TF1-EN-3M: Three Million Synthetic Moral Fables for Training Small, Open Language Models
Project Overview
The document explores the development of the TF1-EN-3M dataset, which comprises three million synthetic moral fables created using instruction-tuned language models. This initiative addresses the scarcity of moral storytelling resources by offering structured narratives that serve educational purposes, particularly aimed at young audiences to impart moral lessons.
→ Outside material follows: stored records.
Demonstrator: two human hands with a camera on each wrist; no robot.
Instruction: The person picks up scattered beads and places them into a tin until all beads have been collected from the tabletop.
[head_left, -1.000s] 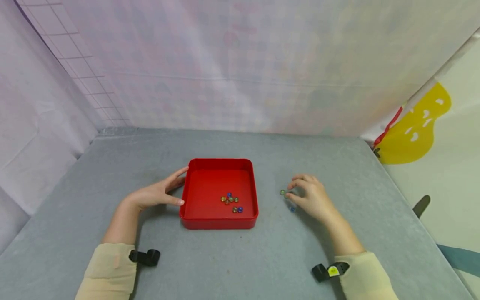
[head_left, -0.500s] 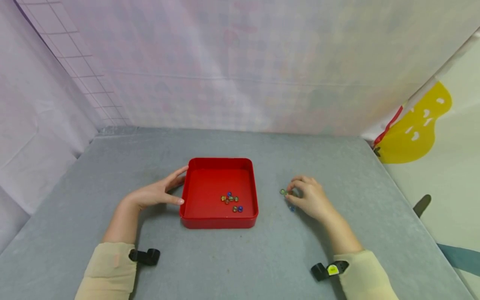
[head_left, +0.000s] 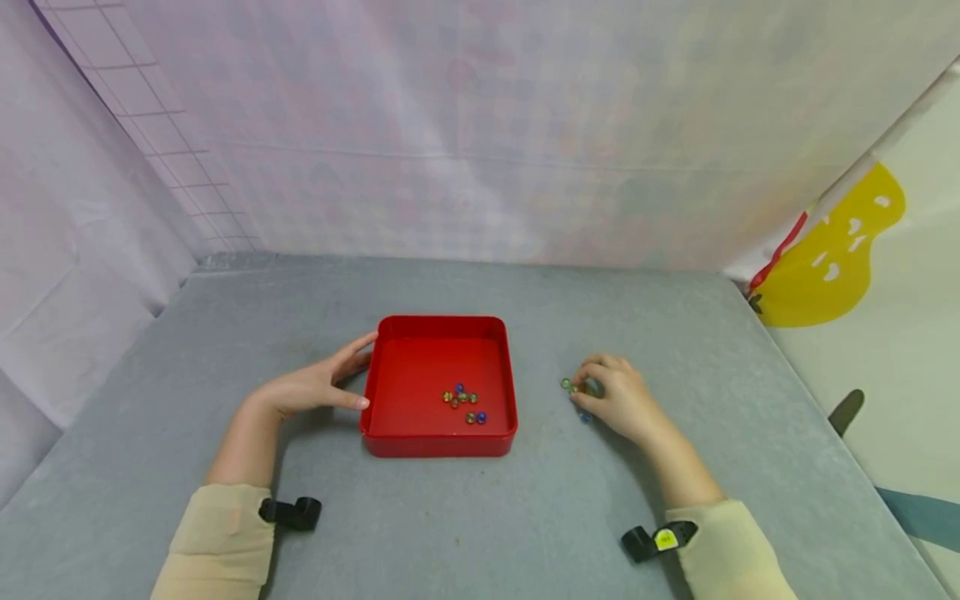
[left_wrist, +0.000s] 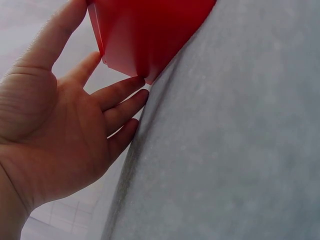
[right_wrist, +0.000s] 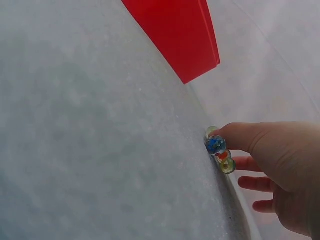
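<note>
A square red tray (head_left: 438, 446) stands on the grey table, with several glass marbles (head_left: 462, 397) lying on its floor toward the near right. My left hand (head_left: 318, 387) touches the tray's left side with thumb and fingers stretched out, palm away from the wall. To the right of the tray, my right hand (head_left: 618, 396) reaches down to the tabletop, thumb and forefinger tips brought together on a green marble. Close around those fingertips are other marbles: a green one (head_left: 566, 383) beyond, a blue one (right_wrist: 215, 145) nearer me, and a yellow-green one (right_wrist: 228, 165) by the forefinger.
A grey cloth (head_left: 450, 525) covers the table. Pale curtains (head_left: 480, 133) hang behind and at the left, and a printed sheet (head_left: 840, 250) with a yellow shape runs along the right edge. Black wrist cameras (head_left: 296, 514) sit on both sleeves.
The thumb and forefinger of my right hand have closed toward each other at the marbles, the hand dipping slightly. My left hand and the tray stay put.
</note>
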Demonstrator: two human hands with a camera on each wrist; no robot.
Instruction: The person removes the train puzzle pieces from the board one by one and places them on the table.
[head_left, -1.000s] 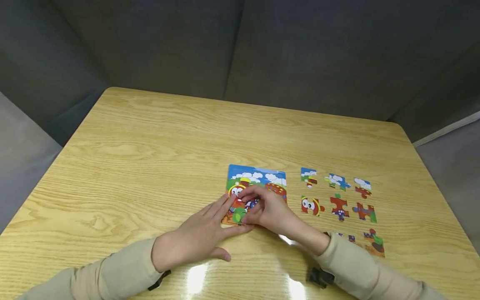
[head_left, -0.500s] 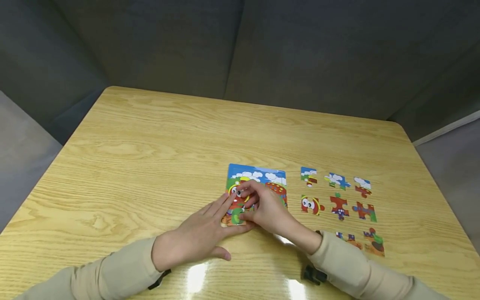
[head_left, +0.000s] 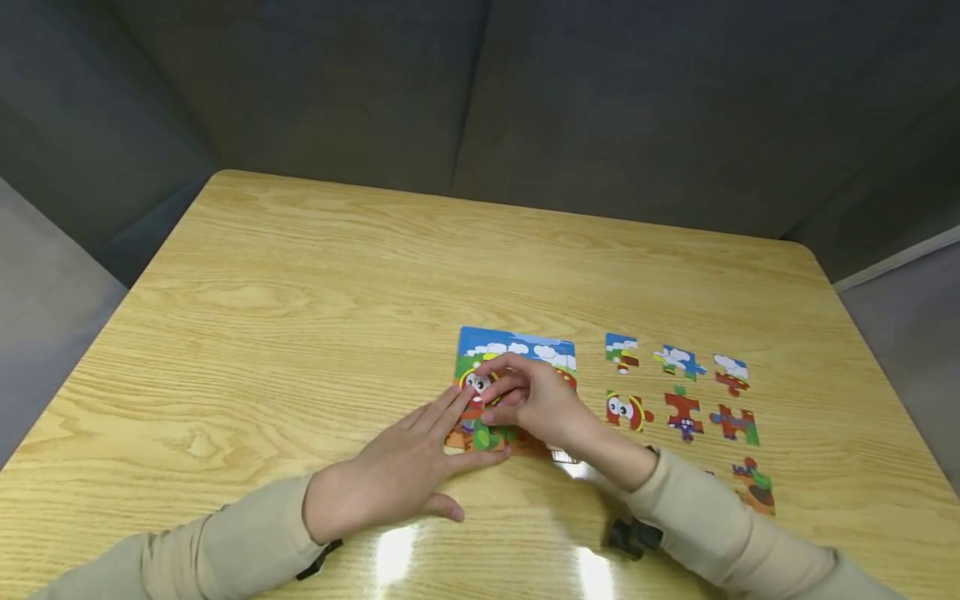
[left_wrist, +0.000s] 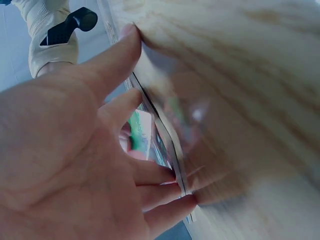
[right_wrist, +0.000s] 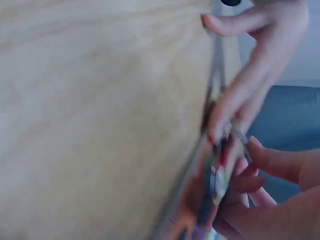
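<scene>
A square picture puzzle board with a blue-sky border lies on the wooden table. My left hand rests at its near left corner, fingers straight along the left and near edges, thumb spread on the table. Over the lower left part of the picture, my right hand pinches a puzzle piece between thumb and bent fingers; a thin grey edge of the puzzle piece shows by the thumb in the right wrist view. Most of that piece is covered by the fingers. The left wrist view has the left fingers right at the board's edge.
Several loose puzzle pieces lie in rows to the right, among them a piece with eyes, a cloud piece and a green-and-brown corner piece. My right sleeve covers part of the lowest row. Dark curtains hang behind the table.
My right hand has shifted slightly over the lower left of the board, its fingertips drawing closer together. The left hand has stayed in place. The loose pieces at the right lie as before.
</scene>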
It details the methodologies employed in generating the dataset, including prompt design and model evaluation, emphasizing the advantages of utilizing smaller, more accessible models to produce high-quality educational content. The findings underscore the significant potential of this dataset in enhancing educational AI applications and highlight the critical role of moral reasoning in the generation of narratives, suggesting that such resources can effectively contribute to teaching ethical values in an engaging manner.
Key Applications
TF1-EN-3M Dataset
Context: Educational context targeting young readers (ages 4-7) for moral education through storytelling.
Implementation: Generated using a hybrid evaluation pipeline with instruction-tuned models, focusing on structured prompt design.
Outcomes: Produced three million diverse moral fables that are coherent and age-appropriate, facilitating moral reasoning in educational settings.
Challenges: Ensuring diversity in stories while maintaining coherence, and the potential for over-reliance on templates leading to repetitive narratives.
Implementation Barriers
Technical Barrier
The need for computational resources to run large models for generating quality narratives.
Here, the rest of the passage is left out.